A few years back, when Drupal 6 was gearing up for showtime, one of the major working points was making the install profile system easier to navigate for developers. A Drupal install profile, also known as a distribution, allows you to specify an initial setup for Drupal, including both core and contributed modules, and setting up configurations for them. Building these beasties in Drupal 5 was quite an arcane art - one which I never mastered - but Drupal 6 really simplified things; and once the packaging on drupal.org was updated to allow not only contributed modules but also patches and approved external libraries, then the possibilities really opened up.
I've been maintaining Drupal install profiles for several years, and I thought I'd just write down a few thoughts about the problems and possibilities of running your own distribution.

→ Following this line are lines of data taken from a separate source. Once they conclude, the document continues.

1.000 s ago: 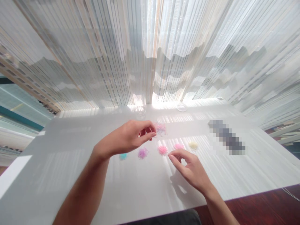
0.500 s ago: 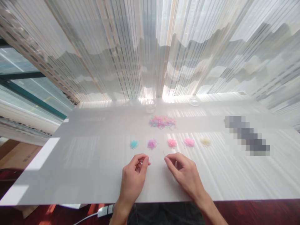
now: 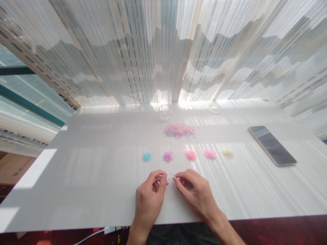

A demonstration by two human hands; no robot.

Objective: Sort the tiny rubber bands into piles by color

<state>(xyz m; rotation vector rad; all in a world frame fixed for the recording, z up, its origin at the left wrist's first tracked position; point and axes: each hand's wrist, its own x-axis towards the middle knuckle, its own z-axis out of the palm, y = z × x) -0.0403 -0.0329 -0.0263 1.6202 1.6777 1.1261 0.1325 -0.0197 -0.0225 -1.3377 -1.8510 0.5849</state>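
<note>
Between my two hands a thin, pale purple rubber band [image 3: 170, 176] stretches just above the white table. My left hand [image 3: 150, 195] pinches one end between thumb and forefinger, its other fingers curled. My right hand [image 3: 196, 190] pinches the opposite end the same way. Just beyond them lies a row of small rubber-band piles: turquoise [image 3: 147, 156], purple [image 3: 168, 156], coral pink [image 3: 191, 155], light pink [image 3: 209, 154] and pale yellow [image 3: 227, 153]. Farther back is a larger mixed-colour pile [image 3: 179, 131]. The purple pile is nearest my left fingertips.
A clear round container [image 3: 165, 113] and a clear shallow lid or dish [image 3: 214, 108] stand near the table's back edge. A smartphone [image 3: 273, 146] lies at the right. Translucent curtains [image 3: 158, 51] hang behind the white table [image 3: 84, 190].
My hands have come closer together, the right one moving left. The thin band now shows between both pinches. The view has shifted slightly.
</note>
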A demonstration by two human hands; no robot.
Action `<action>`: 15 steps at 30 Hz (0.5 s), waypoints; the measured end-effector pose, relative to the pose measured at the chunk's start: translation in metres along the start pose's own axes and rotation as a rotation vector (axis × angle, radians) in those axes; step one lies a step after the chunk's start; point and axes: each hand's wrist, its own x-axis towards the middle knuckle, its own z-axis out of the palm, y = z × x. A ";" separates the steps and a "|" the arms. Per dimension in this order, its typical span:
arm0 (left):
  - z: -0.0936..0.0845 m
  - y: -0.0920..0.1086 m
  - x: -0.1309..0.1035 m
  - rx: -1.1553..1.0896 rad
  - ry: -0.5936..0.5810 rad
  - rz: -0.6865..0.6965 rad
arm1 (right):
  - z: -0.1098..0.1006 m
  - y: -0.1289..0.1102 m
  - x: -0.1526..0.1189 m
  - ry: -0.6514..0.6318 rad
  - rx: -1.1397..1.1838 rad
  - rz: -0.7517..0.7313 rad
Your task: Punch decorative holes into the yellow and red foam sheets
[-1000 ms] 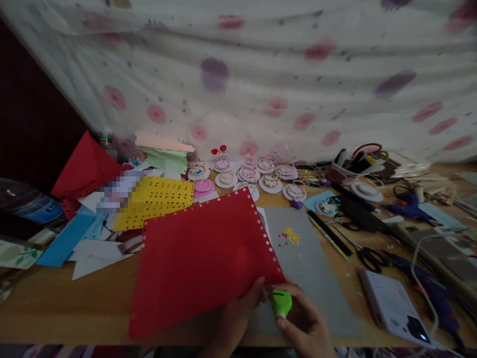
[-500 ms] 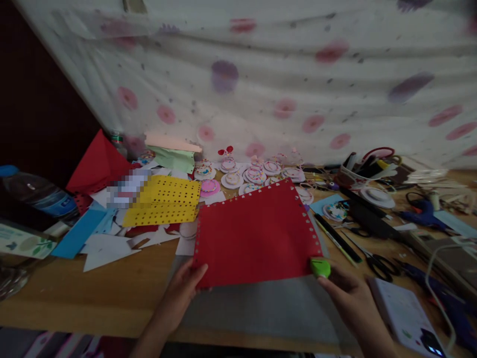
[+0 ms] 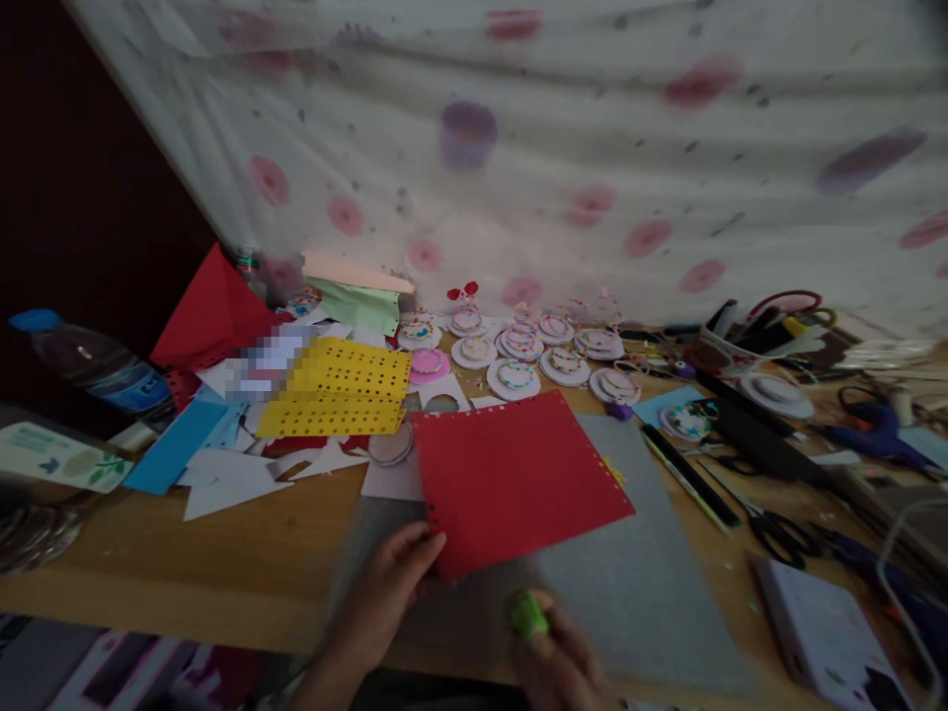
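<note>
A sheet of red paper (image 3: 518, 479) with small holes punched along its edges is tilted above a grey mat (image 3: 652, 573). My left hand (image 3: 396, 578) pinches its lower left corner, thumb on top. Below the sheet's near edge, apart from it, my right hand (image 3: 563, 657) is closed around a small green craft punch (image 3: 527, 614); hand and punch are blurred. Small yellow bits (image 3: 614, 471) lie on the mat by the sheet's right edge.
Left stand a blue-capped bottle (image 3: 96, 360), a hole-filled yellow sheet (image 3: 341, 385) and paper scraps (image 3: 233, 474). Behind are several small decorated paper discs (image 3: 514, 375). At right lie scissors (image 3: 777, 528), pens (image 3: 688, 479), a glue gun (image 3: 878, 434) and a pale phone-like device (image 3: 826, 627).
My right hand has left the sheet's right corner with the green punch and come down and left, below the near edge. The sheet has tilted; my left hand still holds it.
</note>
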 end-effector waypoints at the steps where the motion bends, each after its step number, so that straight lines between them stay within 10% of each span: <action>1: 0.001 0.001 -0.001 0.062 0.019 0.004 | 0.010 0.010 -0.004 -0.070 0.049 0.089; 7: -0.003 0.008 -0.010 0.298 0.041 0.042 | 0.047 0.011 -0.008 -0.308 0.187 0.229; 15: 0.004 0.014 -0.019 0.277 -0.001 0.050 | 0.054 -0.008 -0.010 -0.185 0.184 0.425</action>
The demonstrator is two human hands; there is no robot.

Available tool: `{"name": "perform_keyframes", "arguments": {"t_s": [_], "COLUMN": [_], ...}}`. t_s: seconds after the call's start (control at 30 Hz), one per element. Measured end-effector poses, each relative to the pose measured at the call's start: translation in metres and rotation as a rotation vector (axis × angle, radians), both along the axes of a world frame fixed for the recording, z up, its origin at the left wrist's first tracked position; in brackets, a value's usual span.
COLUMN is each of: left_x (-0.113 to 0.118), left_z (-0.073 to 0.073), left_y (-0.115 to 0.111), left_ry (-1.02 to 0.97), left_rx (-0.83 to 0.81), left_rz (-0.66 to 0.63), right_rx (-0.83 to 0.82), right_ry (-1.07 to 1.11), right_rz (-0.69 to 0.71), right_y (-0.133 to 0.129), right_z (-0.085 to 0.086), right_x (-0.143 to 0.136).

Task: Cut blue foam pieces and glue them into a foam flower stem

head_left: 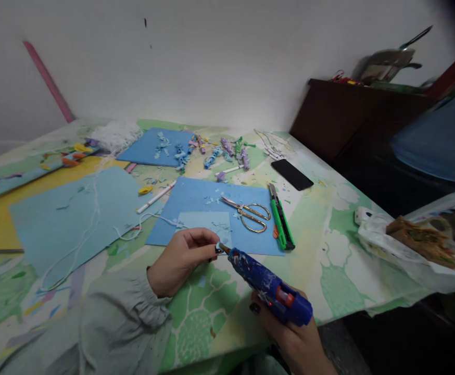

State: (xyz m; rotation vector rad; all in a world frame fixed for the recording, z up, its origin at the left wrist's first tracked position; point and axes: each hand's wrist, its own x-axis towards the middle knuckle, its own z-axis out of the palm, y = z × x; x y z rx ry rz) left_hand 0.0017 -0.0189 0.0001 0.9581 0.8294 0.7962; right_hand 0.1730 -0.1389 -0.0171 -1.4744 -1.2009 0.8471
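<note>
My right hand (292, 330) is wrapped round a blue glue gun (270, 286), whose tip points up and left. That tip meets the fingertips of my left hand (188, 255), which pinch a small light-blue piece (218, 247), mostly hidden by the fingers. Just beyond my left hand lies a light-blue paper square (207, 221) with tiny scraps on it, on top of a larger blue sheet (251, 245). Gold-handled scissors (247, 212) rest on the blue sheet. A green utility knife (281, 221) lies at its right edge.
A black phone (292, 174) lies beyond the knife. Small curled paper pieces (213, 156) are scattered farther back. White string (95, 208) crosses a large light-blue sheet (55, 219) at left. Wrapped food (422, 242) sits at the right edge, and a dark cabinet (340, 114) stands behind.
</note>
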Motion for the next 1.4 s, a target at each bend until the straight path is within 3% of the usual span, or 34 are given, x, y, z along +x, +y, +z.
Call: {"name": "perform_keyframes", "arguments": {"t_s": [0.4, 0.6, 0.73, 0.8, 0.9, 0.97, 1.07, 1.17, 1.23, 1.3, 1.37, 1.4], "left_x": [0.001, 0.0, 0.0, 0.0, 0.0, 0.001, 0.001, 0.0, 0.0, 0.0, 0.0, 0.0], "left_z": [0.001, -0.002, -0.001, 0.0, -0.001, -0.002, -0.003, -0.003, -0.003, -0.002, -0.002, -0.002], "left_y": [-0.001, 0.0, -0.001, -0.001, -0.001, -0.001, -0.001, -0.001, -0.002, -0.002, -0.002, -0.002], "left_ry": [-0.016, 0.01, 0.031, 0.036, 0.04, 0.037, 0.04, 0.034, 0.032, 0.032, 0.029, 0.028], "left_rx": [-0.023, -0.017, -0.018, -0.011, 0.005, 0.016, 0.035, 0.043, 0.048, 0.052, 0.049, 0.047], "left_rz": [0.01, 0.006, 0.008, 0.001, -0.014, -0.024, -0.03, -0.043, -0.053, -0.061, -0.072, -0.082], "right_rx": [-0.016, 0.07, 0.101, 0.107, -0.084, -0.181, -0.25, -0.196, 0.006, 0.205, 0.25, 0.256], "right_ry": [0.008, -0.058, -0.321, -0.544, -0.966, -1.101, -1.188, -1.241, -1.168, -0.955, -0.653, -0.559], "right_rz": [-0.022, -0.142, -0.31, -0.468, -0.493, -0.453, -0.457, -0.574, -0.516, -0.281, 0.033, 0.112], "right_y": [-0.003, -0.007, -0.01, -0.01, -0.006, -0.002, 0.004, 0.01, 0.016, 0.024, 0.035, 0.04], "right_z": [0.002, 0.005, 0.002, 0.0, -0.002, -0.004, -0.006, 0.001, 0.011, 0.022, 0.031, 0.034], "right_x": [0.0, 0.009, 0.049, 0.078, 0.118, 0.135, 0.138, 0.115, 0.089, 0.061, 0.035, 0.024]}}
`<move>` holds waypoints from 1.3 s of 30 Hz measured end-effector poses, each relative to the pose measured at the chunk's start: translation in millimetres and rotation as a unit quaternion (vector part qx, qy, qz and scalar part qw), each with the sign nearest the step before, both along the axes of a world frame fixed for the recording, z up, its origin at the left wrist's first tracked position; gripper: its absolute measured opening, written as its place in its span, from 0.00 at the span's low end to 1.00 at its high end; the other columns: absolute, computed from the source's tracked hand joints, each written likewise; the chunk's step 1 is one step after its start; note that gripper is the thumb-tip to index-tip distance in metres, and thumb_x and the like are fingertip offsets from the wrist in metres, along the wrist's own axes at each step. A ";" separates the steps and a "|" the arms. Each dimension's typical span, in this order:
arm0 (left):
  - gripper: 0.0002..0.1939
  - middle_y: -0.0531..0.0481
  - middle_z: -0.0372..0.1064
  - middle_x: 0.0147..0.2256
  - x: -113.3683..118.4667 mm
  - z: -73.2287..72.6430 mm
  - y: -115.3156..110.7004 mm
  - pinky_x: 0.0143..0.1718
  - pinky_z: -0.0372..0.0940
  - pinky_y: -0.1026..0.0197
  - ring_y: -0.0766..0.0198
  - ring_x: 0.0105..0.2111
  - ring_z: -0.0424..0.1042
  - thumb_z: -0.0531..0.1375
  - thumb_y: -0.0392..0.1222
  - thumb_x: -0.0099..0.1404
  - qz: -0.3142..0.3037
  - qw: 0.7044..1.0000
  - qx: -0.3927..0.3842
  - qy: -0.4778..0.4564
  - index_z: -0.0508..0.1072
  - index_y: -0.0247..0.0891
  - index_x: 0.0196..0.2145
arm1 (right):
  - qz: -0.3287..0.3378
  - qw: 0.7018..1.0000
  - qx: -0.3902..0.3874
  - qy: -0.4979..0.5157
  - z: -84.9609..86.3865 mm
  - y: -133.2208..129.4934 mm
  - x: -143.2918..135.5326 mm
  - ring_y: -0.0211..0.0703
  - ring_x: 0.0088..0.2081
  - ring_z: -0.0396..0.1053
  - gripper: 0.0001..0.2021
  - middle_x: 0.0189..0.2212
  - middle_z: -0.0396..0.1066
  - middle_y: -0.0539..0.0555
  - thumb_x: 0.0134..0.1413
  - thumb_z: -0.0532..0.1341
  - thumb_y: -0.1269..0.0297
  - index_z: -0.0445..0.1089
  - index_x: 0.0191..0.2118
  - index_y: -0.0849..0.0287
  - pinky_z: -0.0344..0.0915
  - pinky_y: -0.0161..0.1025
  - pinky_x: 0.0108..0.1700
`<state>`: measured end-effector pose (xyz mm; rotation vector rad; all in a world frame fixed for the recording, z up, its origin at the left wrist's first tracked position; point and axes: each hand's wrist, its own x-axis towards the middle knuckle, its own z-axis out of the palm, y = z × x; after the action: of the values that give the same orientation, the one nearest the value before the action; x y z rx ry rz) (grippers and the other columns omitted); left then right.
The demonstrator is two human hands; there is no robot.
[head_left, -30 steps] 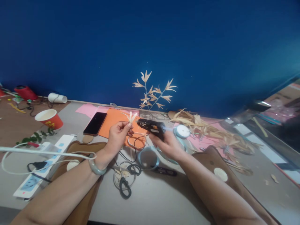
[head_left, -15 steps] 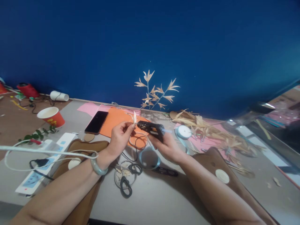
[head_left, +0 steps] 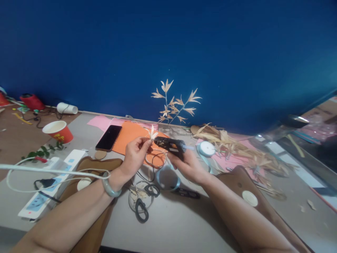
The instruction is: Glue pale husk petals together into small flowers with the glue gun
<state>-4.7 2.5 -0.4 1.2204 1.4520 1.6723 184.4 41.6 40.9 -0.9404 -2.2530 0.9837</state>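
Between the thumb and fingers of my left hand [head_left: 135, 153] is pinched a small pale flower of dried husk petals [head_left: 153, 133], petals upward. My right hand [head_left: 188, 163] is wrapped round a black hot glue gun [head_left: 171, 144] with a translucent glue stick at its rear. Its nozzle points left and sits at the base of the flower; whether it touches I cannot tell. Beneath the hands lie an orange sheet [head_left: 126, 135], a looped black cord and light-blue ribbon [head_left: 168, 179]. Behind stands a branch of similar husk flowers [head_left: 173, 105] against the blue wall.
Black-handled scissors [head_left: 142, 209] and thread snips [head_left: 186, 193] lie nearer me. On the left are a phone [head_left: 108, 137], a red paper cup [head_left: 59, 131] and a power strip [head_left: 52, 186] with white cables. Dried husks [head_left: 231, 146] and a ribbon spool [head_left: 207, 149] lie right.
The flower in my left hand has turned slightly, so its petals show more spread. Both hands and the glue gun stay almost in place.
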 end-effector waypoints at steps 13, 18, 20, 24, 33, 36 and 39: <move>0.13 0.50 0.72 0.22 0.7 -0.8 0.3 0.28 0.67 0.65 0.65 0.23 0.73 0.61 0.49 0.60 0.007 1.000 0.005 0.001 0.75 0.34 0.32 | 0.000 1.000 -0.003 0.013 -1.0 1.8 0.6 0.36 0.22 0.57 0.16 0.18 0.59 0.48 0.61 0.53 0.55 0.63 0.27 0.60 0.53 0.34 0.25; 0.13 0.50 0.72 0.22 1.7 -1.6 0.7 0.29 0.68 0.64 0.65 0.23 0.73 0.61 0.48 0.60 0.006 1.000 0.003 -0.014 0.74 0.33 0.31 | -0.032 0.998 -0.005 0.053 -6.4 2.2 -0.7 0.35 0.20 0.56 0.17 0.17 0.58 0.48 0.60 0.53 0.53 0.63 0.27 0.59 0.52 0.34 0.24; 0.14 0.49 0.72 0.22 2.0 -0.8 1.3 0.29 0.69 0.64 0.65 0.24 0.73 0.61 0.49 0.60 0.001 1.000 0.001 -0.031 0.74 0.33 0.31 | -0.060 0.995 -0.011 0.083 -10.8 4.7 -1.9 0.36 0.20 0.56 0.16 0.17 0.59 0.47 0.60 0.53 0.51 0.66 0.32 0.60 0.54 0.34 0.24; 0.14 0.50 0.72 0.22 1.2 2.4 3.6 0.28 0.70 0.63 0.65 0.23 0.73 0.63 0.49 0.58 0.006 0.997 -0.009 -0.077 0.73 0.33 0.29 | -0.105 0.990 0.077 0.053 -22.2 19.2 -2.6 0.40 0.27 0.63 0.13 0.27 0.68 0.52 0.56 0.56 0.57 0.67 0.40 0.61 0.57 0.36 0.30; 0.15 0.49 0.73 0.24 2.9 9.4 -0.8 0.30 0.71 0.63 0.66 0.24 0.73 0.62 0.49 0.58 0.004 0.997 -0.014 -0.079 0.73 0.31 0.30 | 0.030 0.952 0.180 -0.245 -46.7 41.3 -1.6 0.44 0.34 0.67 0.10 0.33 0.73 0.57 0.50 0.60 0.64 0.71 0.38 0.62 0.53 0.39 0.39; 0.14 0.50 0.72 0.23 9.3 10.3 -5.7 0.30 0.71 0.63 0.67 0.24 0.73 0.62 0.49 0.58 -0.016 0.997 -0.025 -0.072 0.73 0.31 0.30 | 0.032 0.963 0.191 -0.189 -40.1 34.8 -2.2 0.51 0.43 0.67 0.15 0.39 0.73 0.60 0.47 0.65 0.58 0.73 0.41 0.60 0.54 0.44 0.47; 0.15 0.50 0.72 0.23 16.5 8.0 -10.1 0.26 0.70 0.64 0.66 0.23 0.73 0.63 0.50 0.58 -0.052 0.993 -0.059 -0.088 0.73 0.32 0.31 | 0.007 0.993 0.109 -0.037 -28.2 24.2 -4.1 0.48 0.40 0.69 0.13 0.36 0.74 0.57 0.50 0.64 0.58 0.74 0.40 0.59 0.59 0.45 0.48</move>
<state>11.8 -7.7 7.6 1.0396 1.3374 1.5592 180.4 65.9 12.7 -0.8791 -2.3729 0.7011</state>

Difficulties of maintaining a distribution
- Features module, used in almost all distributions, is a whole learning curve unto itself; don't make the mistake of thinking that you can export your configuration and not have to deal with the code.
- It's impossible to develop for just one site; one must develop for many different configurations and use cases. This brings up a host of issues: Are you going to force all your sites to revert that view that you just updated? How will you enable your themes to look different across different sites?
Efficiency gains using an install profile
- Using a system like Aegir, you can run multiple websites on one distribution.
- Upgrades become a simple matter; you can just make up a new platform and transfer all your sites over at once. New features and bug fixes get pushed to all your sites simultaneously.
- Since all sites are on the same platform, there are many users helping to test and improve it.
Drupal install profiles are an extremely important development in the Drupal world. Given the tremendous productivity gains to be had by running your sites on distributions, it is a technology that no small Drupal shop can afford to ignore.